Finding all the solutions to a system of equations

I'm struggling with something that I think should be pretty basic. I am taking a multi-variable calculus course at university where we are finding relative max/mins and saddle points of multi-variable functions. On some of these problems, I can find a couple of critical points, but can't seem to find all of them, for instance: $$f(x, y) = 2xy - \frac12(x^4 + y^4) + 1$$

I find the partial derivatives of x and y and get: $$f_x(x, y) = 2y - 2x^3$$ $$f_y(x, y) = 2x - 2y^3$$

I set both of these to 0 and get a system of equations.
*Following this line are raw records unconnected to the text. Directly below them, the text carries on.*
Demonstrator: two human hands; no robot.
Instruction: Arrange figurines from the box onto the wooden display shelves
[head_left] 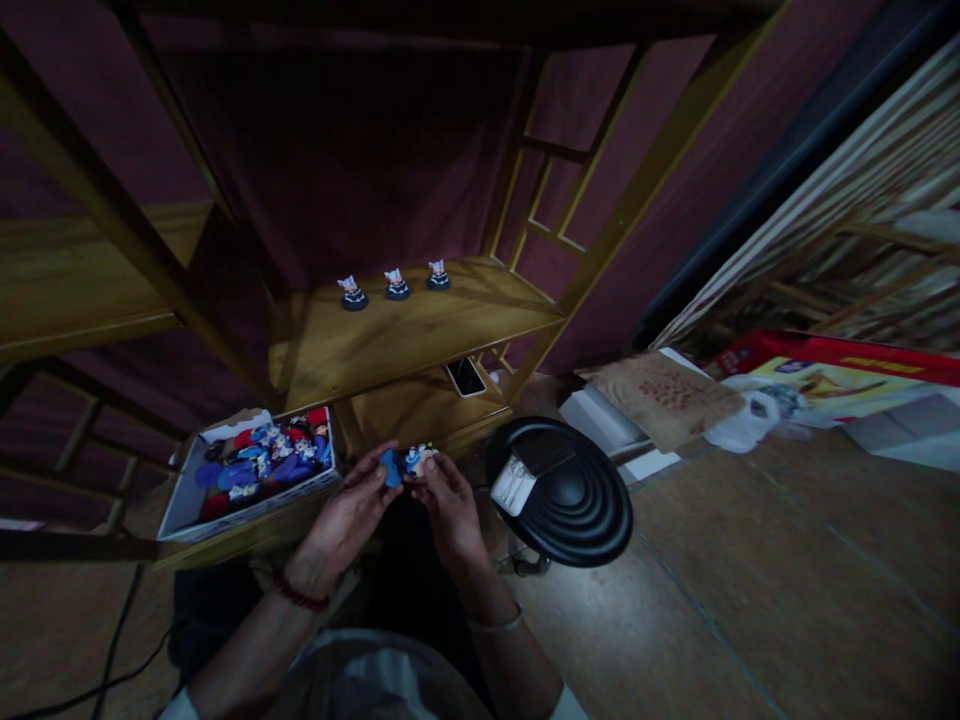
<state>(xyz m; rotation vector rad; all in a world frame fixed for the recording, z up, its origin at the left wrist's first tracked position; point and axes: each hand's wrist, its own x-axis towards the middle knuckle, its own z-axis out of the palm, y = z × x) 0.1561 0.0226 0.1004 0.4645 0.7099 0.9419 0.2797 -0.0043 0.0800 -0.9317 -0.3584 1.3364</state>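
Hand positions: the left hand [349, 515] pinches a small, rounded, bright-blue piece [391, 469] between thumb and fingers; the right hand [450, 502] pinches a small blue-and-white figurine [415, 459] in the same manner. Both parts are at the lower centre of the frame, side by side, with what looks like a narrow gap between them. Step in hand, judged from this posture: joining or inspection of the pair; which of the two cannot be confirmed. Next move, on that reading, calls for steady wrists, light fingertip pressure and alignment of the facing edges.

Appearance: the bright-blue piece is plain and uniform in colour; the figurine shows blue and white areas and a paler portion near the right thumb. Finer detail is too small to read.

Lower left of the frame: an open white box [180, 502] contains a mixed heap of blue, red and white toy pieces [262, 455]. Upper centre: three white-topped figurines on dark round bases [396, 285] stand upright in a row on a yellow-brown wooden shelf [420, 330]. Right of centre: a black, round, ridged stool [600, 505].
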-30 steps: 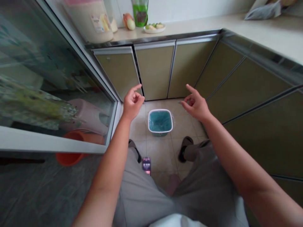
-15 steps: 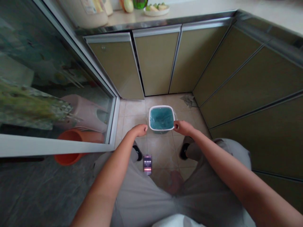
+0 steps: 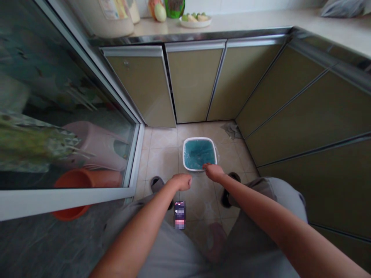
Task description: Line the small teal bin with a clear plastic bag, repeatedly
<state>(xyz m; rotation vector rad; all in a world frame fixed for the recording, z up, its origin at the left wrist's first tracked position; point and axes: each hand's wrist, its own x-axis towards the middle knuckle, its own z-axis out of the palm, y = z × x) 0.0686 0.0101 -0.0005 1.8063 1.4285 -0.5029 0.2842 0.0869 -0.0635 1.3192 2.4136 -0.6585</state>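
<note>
A white-rimmed bin [image 3: 199, 155] lined with a blue-green bag stands on the tiled floor in front of me. My right hand [image 3: 214, 172] is at the front right of its rim, fingers curled; whether they grip the rim or the bag is unclear. My left hand [image 3: 182, 181] is closed like a fist, nearer to me and a little left of my right hand, apart from the bin. Its fingers face away, so anything inside them is hidden. Below my left hand, between my legs, a phone with a blurred screen [image 3: 180, 215] appears.
Cabinet doors [image 3: 194, 83] line the back and right, the leftmost slightly ajar. A grey cloth [image 3: 232, 130] lies in the corner. On the counter stands a plate of fruit [image 3: 196, 22]. Left is a glass sliding door [image 3: 138, 154] with an orange bucket [image 3: 72, 178] behind it.
My right hand has moved from the bin's right side to its front rim. My left hand has come nearer to me and rightward. My left foot now shows in a slipper.
</note>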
Eventually I end up with a $y=x^3$ and subbing that into my other equation gives me: $$2x(1-x^5)=0$$

From this, I can come up with the answers $x=0$, and $x=1$. However, I also know from graphing this function that the remaining critical point is $x=-1$. I am sure that I just need to factor out the $(1-x^5)$ further, but I do not know a convenient way to do that. I'll have to be doing these fairly quickly for an upcoming exam. Any advice?

• Powers of powers multiply, not add. – Michael Burr Oct 29 '17 at 20:51

your System is given by $$y=x^3$$ $$x=y^3$$ thus $x=x^9$ and you will get $$0=x(x^8-1)$$ note that $$x^8-1=\left( x-1 \right) \left( x+1 \right) \left( {x}^{2}+1 \right) \left( {x}^{4}+1 \right)$$